While chicken sears, toast cashews over low heat in a dry pan until just golden brown. Roughly chop.
Remove chicken to plate and set aside. Lower heat to medium and add sliced onion and a pinch of salt. Cook, stirring frequently, until deep golden brown and starting to caramelize. Lower heat if onions are cooking unevenly.

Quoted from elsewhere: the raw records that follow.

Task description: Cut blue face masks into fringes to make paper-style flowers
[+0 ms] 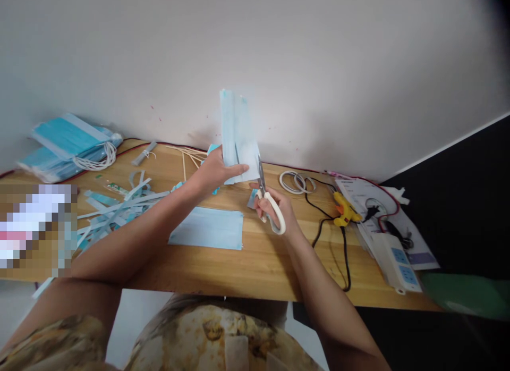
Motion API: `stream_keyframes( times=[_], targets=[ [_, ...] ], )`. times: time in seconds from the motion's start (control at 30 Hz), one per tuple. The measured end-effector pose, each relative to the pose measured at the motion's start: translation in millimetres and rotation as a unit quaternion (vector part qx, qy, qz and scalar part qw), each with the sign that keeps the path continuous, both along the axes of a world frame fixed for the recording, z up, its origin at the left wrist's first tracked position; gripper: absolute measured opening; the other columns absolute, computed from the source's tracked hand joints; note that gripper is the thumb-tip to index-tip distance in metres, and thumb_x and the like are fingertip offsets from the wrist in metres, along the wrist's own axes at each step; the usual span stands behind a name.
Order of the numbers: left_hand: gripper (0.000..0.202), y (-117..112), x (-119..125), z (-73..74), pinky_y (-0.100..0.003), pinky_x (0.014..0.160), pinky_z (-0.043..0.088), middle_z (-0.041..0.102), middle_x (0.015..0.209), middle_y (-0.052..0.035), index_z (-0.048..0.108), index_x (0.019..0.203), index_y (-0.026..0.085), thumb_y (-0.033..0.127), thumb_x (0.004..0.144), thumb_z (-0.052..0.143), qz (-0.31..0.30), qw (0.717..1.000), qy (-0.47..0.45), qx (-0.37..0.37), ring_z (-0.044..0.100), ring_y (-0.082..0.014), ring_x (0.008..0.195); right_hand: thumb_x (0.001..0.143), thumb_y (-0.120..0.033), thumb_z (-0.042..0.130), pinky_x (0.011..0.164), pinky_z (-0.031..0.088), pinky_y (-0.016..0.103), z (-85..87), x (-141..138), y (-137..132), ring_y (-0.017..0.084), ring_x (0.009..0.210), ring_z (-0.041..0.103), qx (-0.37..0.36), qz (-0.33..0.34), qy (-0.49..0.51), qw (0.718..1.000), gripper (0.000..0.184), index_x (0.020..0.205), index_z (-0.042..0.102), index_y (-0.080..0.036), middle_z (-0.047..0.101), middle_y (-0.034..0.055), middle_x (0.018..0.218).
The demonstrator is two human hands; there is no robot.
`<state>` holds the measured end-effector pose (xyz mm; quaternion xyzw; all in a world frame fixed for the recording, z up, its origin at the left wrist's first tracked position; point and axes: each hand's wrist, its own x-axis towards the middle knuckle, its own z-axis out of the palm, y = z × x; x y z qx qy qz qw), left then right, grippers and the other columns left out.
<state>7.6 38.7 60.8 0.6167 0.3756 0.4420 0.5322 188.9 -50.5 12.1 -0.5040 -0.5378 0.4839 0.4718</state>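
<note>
My left hand point(219, 169) grips a light-blue face mask point(241, 126), held upright above the table with its lower part between thumb and fingers. My right hand point(277, 203) is closed around white-handled scissors point(273, 209). Their metal blades point up and lie against the mask's lower right edge; whether they are cutting cannot be made out. A small blue piece shows behind my right fingers. Below my hands another light-blue mask point(211, 229) lies flat on the wooden table point(239, 275).
Cut blue strips point(115, 211) are heaped at left, with a stack of masks point(71, 142) behind them. Thin wooden sticks point(189, 156) lie at the back. Tape rings point(295, 182), a yellow glue gun point(345, 209) with a black cord, and a power strip point(398, 264) on papers occupy the right.
</note>
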Motion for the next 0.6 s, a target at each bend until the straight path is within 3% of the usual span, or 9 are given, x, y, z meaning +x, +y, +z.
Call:
stream_keyframes(
  times=[0.6],
  targets=[
    [0.037, -0.8, 0.2, 0.2, -0.038, 0.081, 0.056, 0.073, 0.092, -0.0084, 0.067, 0.095, 0.014, 0.030, 0.066, 0.082, 0.007, 1.000, -0.012, -0.022, 0.068, -0.0262, 0.092, 0.074, -0.050, 0.072, 0.041, 0.030, 0.023, -2.3, -2.4, 0.2, 0.007, 0.043, 0.042, -0.010, -0.017, 0.027, 0.999, 0.057, 0.119, 0.068, -0.015, 0.057, -0.0029, 0.062]
  ],
)
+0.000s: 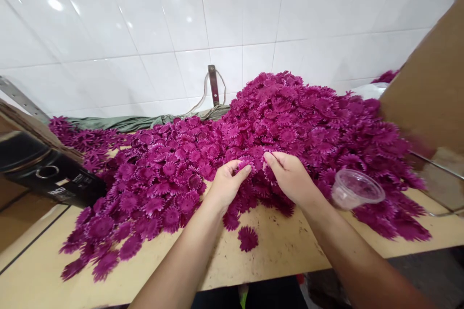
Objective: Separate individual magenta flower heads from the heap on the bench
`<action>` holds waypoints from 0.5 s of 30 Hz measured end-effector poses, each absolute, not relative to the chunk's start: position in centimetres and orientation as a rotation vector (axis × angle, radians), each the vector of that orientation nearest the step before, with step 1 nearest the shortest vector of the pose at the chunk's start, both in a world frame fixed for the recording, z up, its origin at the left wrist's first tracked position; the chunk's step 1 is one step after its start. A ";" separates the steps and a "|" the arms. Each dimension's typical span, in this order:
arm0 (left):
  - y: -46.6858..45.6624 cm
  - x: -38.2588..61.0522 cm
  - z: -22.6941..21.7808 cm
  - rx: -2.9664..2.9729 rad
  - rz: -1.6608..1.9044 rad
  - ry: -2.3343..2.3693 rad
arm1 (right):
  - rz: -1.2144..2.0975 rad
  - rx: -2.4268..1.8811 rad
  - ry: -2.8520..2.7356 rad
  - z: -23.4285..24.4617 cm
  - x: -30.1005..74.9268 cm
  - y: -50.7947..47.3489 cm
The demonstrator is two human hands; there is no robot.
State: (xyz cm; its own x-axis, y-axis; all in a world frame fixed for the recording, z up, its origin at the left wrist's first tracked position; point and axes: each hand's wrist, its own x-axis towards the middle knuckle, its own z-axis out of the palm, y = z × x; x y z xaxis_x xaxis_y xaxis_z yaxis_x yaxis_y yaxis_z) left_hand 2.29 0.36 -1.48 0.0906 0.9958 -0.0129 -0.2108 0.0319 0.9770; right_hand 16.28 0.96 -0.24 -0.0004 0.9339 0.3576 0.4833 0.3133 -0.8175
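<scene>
My left hand (pixel 229 181) pinches a magenta artificial flower head (pixel 245 164) between thumb and fingertips, in front of a large heap. To its right, a short gap away, my right hand (pixel 291 174) has thumb and forefinger pressed together. Magenta petals lie right behind those fingertips, so whatever they grip blends in. The heap of magenta flower heads (pixel 286 111) rises behind both hands and spreads far to the left. Below the hands, a single loose flower head (pixel 248 239) lies on the bare wooden tabletop (pixel 279 246).
At the right, a clear plastic cup (pixel 357 190) leans among flowers near my right forearm. A cardboard box (pixel 431 91) stands beyond it. On the left lies a black cylindrical container (pixel 54 169). Green cloth (pixel 141 122) and a metal bracket (pixel 213 86) are along the tiled wall.
</scene>
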 end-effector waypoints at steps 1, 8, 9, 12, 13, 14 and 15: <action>0.4 2.4 -1.5 1.095 1.231 1.008 | 0.620 -1.278 -1.615 -0.2 16.4 0.9; 1.4 3.4 -1.6 1.199 1.174 1.085 | 0.908 -1.185 -1.618 -0.3 16.9 0.5; 1.6 3.5 -1.5 1.199 1.176 1.100 | 0.904 -1.176 -1.637 -0.3 16.9 0.5; 2.1 3.9 -1.3 1.255 1.068 1.098 | 0.917 -1.094 -1.701 -0.5 16.8 0.7; 2.1 3.9 -1.2 1.273 1.026 1.102 | 0.926 -1.068 -1.709 -0.5 16.7 0.9; 2.1 4.0 -1.1 1.281 0.997 1.109 | 0.926 -1.056 -1.702 -0.6 16.7 1.1; 2.1 4.1 -1.0 1.278 0.988 1.117 | 0.917 -1.056 -1.679 -0.6 16.6 1.3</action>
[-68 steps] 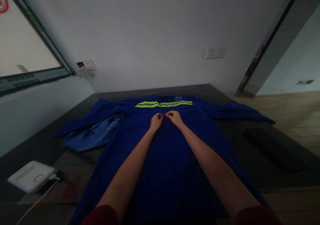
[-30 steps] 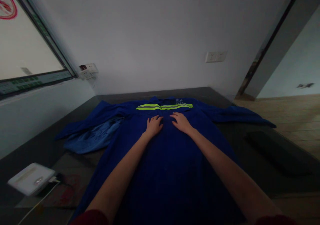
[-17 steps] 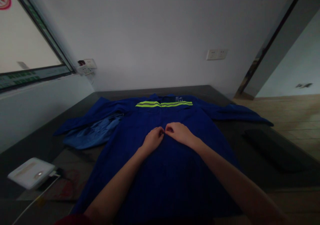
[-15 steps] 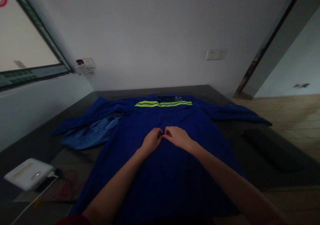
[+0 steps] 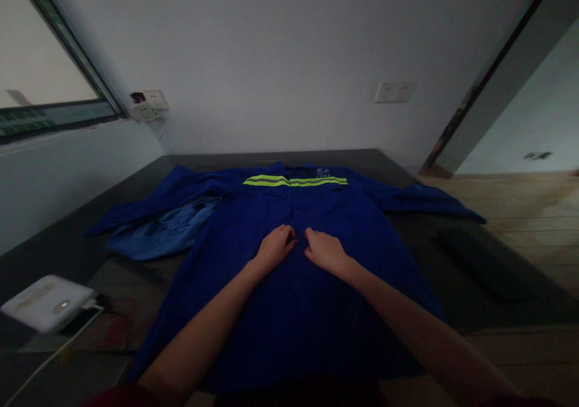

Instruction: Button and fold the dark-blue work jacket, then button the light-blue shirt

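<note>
One dark table bears one striped jacket; two hands curl fingers there, grip unclear.

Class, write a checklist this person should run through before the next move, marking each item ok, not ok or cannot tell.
1. Garment spread out on the table: ok. The blue jacket lies across the dark table.
2. Sleeves out to the sides: ok. Both sleeves extend outward.
3. Hands at the centre front: ok. The left hand and right hand are there, fingertips apart.
4. Button or fabric between the fingertips: cannot tell; too dark and small.
5. Lighter blue cloth separate from the jacket: not ok. It lies up against one sleeve.
6. White box off the jacket: ok. It sits apart on the left.
</note>
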A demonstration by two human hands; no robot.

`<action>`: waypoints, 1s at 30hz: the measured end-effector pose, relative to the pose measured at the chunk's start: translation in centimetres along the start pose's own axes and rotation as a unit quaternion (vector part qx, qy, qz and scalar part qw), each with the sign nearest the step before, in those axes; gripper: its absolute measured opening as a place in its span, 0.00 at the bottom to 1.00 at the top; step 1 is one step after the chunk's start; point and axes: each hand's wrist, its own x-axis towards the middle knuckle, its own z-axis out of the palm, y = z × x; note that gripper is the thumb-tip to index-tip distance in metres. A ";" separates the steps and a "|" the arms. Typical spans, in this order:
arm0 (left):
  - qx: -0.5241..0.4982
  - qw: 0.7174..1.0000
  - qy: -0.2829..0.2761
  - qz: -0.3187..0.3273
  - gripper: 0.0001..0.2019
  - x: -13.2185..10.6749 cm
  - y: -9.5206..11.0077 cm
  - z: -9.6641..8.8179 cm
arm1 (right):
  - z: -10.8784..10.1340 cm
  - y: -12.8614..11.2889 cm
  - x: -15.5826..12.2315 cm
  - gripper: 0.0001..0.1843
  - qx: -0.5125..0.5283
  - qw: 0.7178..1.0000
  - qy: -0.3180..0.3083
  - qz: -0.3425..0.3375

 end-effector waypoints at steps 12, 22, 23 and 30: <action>0.068 0.998 -0.003 0.017 0.04 -0.2 1.0 -1.0 | -0.2 0.3 1.1 0.12 0.004 0.999 0.032 0.033; 0.106 0.994 0.007 0.003 0.07 -0.4 1.5 -0.9 | 2.2 2.5 2.0 0.10 0.263 0.961 0.088 -0.005; 0.110 0.994 0.010 0.002 0.08 -0.4 1.4 -0.7 | 2.8 2.6 2.0 0.10 0.283 0.955 0.091 -0.011; 0.089 0.996 -0.009 -0.002 0.07 -0.2 1.5 -0.5 | 3.6 3.7 2.7 0.10 0.307 0.945 0.109 -0.021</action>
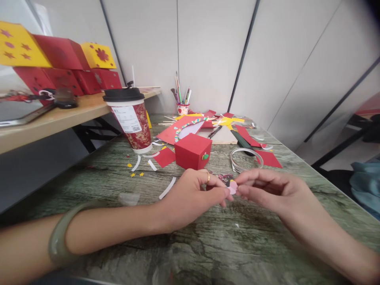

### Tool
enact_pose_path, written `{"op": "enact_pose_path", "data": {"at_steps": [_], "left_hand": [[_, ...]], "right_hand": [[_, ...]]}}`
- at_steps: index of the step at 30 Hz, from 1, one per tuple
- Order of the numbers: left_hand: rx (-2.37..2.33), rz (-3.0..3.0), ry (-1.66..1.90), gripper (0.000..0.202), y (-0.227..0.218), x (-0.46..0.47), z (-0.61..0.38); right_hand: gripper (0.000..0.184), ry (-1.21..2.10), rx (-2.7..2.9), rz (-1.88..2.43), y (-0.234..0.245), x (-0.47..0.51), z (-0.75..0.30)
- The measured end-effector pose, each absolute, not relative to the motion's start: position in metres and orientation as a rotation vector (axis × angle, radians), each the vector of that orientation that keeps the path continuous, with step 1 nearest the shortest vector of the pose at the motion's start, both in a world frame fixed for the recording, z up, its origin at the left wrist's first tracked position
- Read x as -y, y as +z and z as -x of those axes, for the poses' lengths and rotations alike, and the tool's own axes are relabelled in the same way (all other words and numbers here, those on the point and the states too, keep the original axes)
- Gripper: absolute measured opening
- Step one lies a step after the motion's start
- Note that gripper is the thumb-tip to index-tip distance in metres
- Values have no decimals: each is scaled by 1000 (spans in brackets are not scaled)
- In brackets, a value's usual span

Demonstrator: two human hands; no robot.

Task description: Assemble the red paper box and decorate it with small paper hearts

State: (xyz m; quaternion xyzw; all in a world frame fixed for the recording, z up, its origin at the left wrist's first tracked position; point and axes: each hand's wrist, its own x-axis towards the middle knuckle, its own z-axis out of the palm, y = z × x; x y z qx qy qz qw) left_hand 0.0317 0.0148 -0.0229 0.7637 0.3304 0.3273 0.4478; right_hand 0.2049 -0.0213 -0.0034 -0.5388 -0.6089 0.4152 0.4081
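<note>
A small pale pink piece, perhaps a sticker, is held between my two hands above the table. My left hand, with a ring and a bangle on its arm, pinches the piece's left side between thumb and fingers. From the other side, the thumb and forefinger of my right hand close on its right edge. A yellow bit shows at its top; its exact shape is partly covered by fingertips. Just beyond my left hand stands a red paper box with a green sticker on its right face.
A roll of white tape lies beyond my right hand. A lidded paper cup stands at left, by a wooden shelf bearing red and yellow boxes. Paper scraps, a pen and a brush holder are farther back.
</note>
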Motion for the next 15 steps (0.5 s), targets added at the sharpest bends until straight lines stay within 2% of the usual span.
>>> {"op": "enact_pose_path", "data": {"at_steps": [15], "left_hand": [[-767,-1821,774,22,-22,-12,-31]], "right_hand": [[8,975,1734,1377,-9,23,-207]]}}
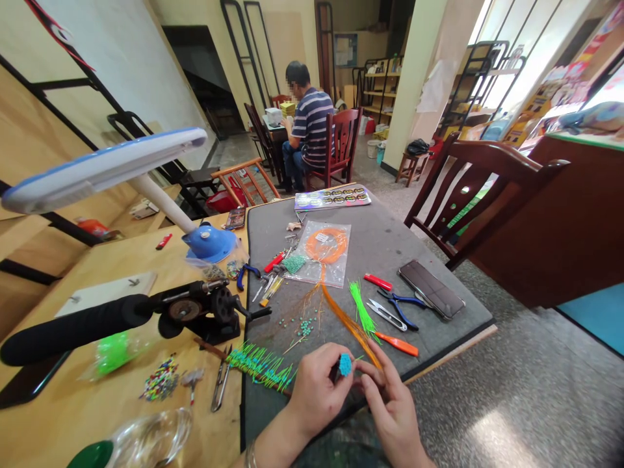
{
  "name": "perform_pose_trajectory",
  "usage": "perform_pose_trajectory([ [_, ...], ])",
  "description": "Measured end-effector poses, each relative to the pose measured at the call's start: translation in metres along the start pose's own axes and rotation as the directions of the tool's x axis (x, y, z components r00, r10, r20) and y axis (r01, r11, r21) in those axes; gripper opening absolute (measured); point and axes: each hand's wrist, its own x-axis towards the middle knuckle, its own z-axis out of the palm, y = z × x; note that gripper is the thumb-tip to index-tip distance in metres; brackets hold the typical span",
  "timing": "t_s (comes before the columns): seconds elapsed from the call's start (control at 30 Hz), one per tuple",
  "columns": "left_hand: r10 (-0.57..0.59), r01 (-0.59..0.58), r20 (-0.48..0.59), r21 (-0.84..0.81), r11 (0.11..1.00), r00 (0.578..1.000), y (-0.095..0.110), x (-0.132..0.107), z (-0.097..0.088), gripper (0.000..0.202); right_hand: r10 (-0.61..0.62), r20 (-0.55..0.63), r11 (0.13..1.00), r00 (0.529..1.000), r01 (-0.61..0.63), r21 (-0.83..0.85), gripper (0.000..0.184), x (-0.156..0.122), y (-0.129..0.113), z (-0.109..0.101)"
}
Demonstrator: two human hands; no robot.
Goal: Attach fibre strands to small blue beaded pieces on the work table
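Observation:
My left hand point(316, 387) is closed around a narrow bundle whose turquoise, grainy end point(345, 364) pokes out past the fingers; its dark side shows beneath. Beside it, my right hand point(394, 406) has its thumb and forefinger drawn together near that bundle, another finger stretched out. A short, thin green strand shows by these fingertips, but what they pinch is unclear. A long orange strand bundle point(344, 317) runs toward the right hand from a clear bag point(338, 276) with an orange coil. Left of my hands lies a row of green and turquoise strands point(260, 366) along a brown stick.
On the grey mat lie bright green strands point(361, 309), snips point(387, 314), blue-handled pliers point(404, 300), an orange-handled tool point(400, 344), a phone point(431, 288) and turquoise beads point(305, 326). A black vise point(205, 312) and lamp point(209, 242) stand left. A person point(312, 123) sits farther back.

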Motion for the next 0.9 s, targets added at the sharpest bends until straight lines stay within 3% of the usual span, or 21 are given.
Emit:
perform_pose_trajectory([
  [0.63,-0.016,0.016,0.006,-0.034,0.999,1.0,0.0023,0.0011,0.0007,0.007,-0.024,-0.008,0.999,1.0,0.024,-0.023,0.044,0.0029,-0.0064,0.003],
  [0.9,-0.031,0.031,0.01,-0.016,0.999,0.999,-0.0001,0.0011,-0.0003,0.005,0.049,0.027,0.999,0.998,-0.049,-0.009,0.048,0.004,0.0009,0.0044],
])
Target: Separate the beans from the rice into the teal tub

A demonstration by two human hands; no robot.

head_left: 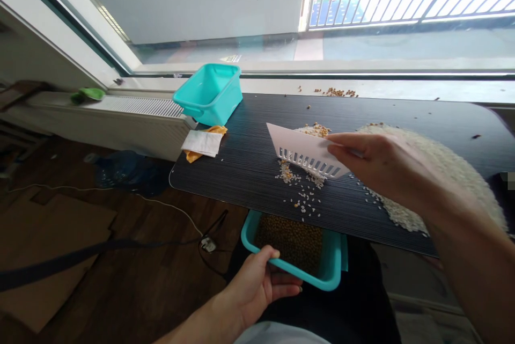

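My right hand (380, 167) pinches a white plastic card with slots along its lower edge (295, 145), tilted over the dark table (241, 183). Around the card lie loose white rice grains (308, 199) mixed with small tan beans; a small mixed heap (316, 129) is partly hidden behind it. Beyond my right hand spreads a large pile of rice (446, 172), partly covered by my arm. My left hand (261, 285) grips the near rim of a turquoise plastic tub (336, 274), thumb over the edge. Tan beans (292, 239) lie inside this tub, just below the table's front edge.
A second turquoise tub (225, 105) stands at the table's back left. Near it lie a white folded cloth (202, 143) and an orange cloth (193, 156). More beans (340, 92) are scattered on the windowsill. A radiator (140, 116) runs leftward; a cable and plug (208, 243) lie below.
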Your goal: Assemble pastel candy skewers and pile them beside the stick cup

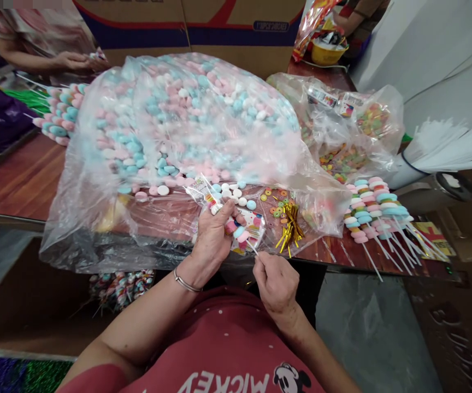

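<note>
My left hand (215, 234) is closed around a candy skewer (240, 232) with pink and blue discs, and a printed clear packet (254, 224) lies around or under it. Whether the candy is inside the packet is hard to tell. Below and to the right, my right hand (277, 281) is closed on the skewer's white stick (252, 247). Loose white and blue candies (231, 191) lie just beyond my left hand. Gold twist ties (290, 225) are bunched right of the packet, beside small ring-shaped candies (277, 207).
A large clear bag (203, 125) of pastel candies covers the table's middle. Finished-looking candy skewers (377, 210) lie at right, near a container of white sticks (444, 147). A cardboard box (219, 33) stands behind. Another person's hands (80, 60) work at upper left.
</note>
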The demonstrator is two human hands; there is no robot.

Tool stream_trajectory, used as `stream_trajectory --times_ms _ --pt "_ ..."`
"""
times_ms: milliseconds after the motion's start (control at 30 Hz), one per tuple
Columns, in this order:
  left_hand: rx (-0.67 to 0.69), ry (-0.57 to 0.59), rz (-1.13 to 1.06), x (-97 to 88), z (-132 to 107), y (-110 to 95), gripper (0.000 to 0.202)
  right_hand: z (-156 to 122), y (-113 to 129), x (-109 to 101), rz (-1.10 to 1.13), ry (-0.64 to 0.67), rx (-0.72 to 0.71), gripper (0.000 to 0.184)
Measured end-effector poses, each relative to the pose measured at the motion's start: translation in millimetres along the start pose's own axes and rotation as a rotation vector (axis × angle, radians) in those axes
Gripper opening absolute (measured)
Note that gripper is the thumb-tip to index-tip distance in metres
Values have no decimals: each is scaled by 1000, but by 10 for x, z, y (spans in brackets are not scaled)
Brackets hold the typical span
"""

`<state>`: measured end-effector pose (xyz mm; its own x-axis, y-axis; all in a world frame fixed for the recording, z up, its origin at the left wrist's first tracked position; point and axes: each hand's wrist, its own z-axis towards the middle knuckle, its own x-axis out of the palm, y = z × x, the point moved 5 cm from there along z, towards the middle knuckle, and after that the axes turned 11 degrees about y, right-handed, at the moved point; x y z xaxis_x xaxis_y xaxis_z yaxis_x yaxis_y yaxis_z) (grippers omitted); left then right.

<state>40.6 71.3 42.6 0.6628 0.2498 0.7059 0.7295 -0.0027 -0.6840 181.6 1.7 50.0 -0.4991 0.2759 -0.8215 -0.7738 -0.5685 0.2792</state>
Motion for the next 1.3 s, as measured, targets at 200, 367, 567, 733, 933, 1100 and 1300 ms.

Stir in garlic and ginger and cook until fragrant, 1-2 minutes. Add cumin, turmeric, cayenne, coriander, and black pepper and cook until fragrant, another 1-2 minutes. Add rice and stir until combined with onions and spices. Add cinnamon stick, bay leaves, cashews, and stock, along with a pinch of salt. Nestle chicken pieces into rice and add in any juices that have collected on the plate. Bring to a boil and lower to low heat to maintain a very gentle simmer. Cover pot tightly and simmer until rice is tender and chicken is cooked through, 15-18 minutes. After 11 minutes, sprinkle frozen peas and lemon zest over the top, then re-cover and continue to cook. The rice is done when the grains are fluffy and separated, and the chicken is done when it reaches 165°F on an instant-read thermometer inserted into the thickest part of each piece.
Remove chicken pieces, sprinkle with lemon juice and parsley, and fluff rice with a fork. Season to taste with salt. Serve with whole chicken pieces, or shred chicken from bone and mix back into the rice.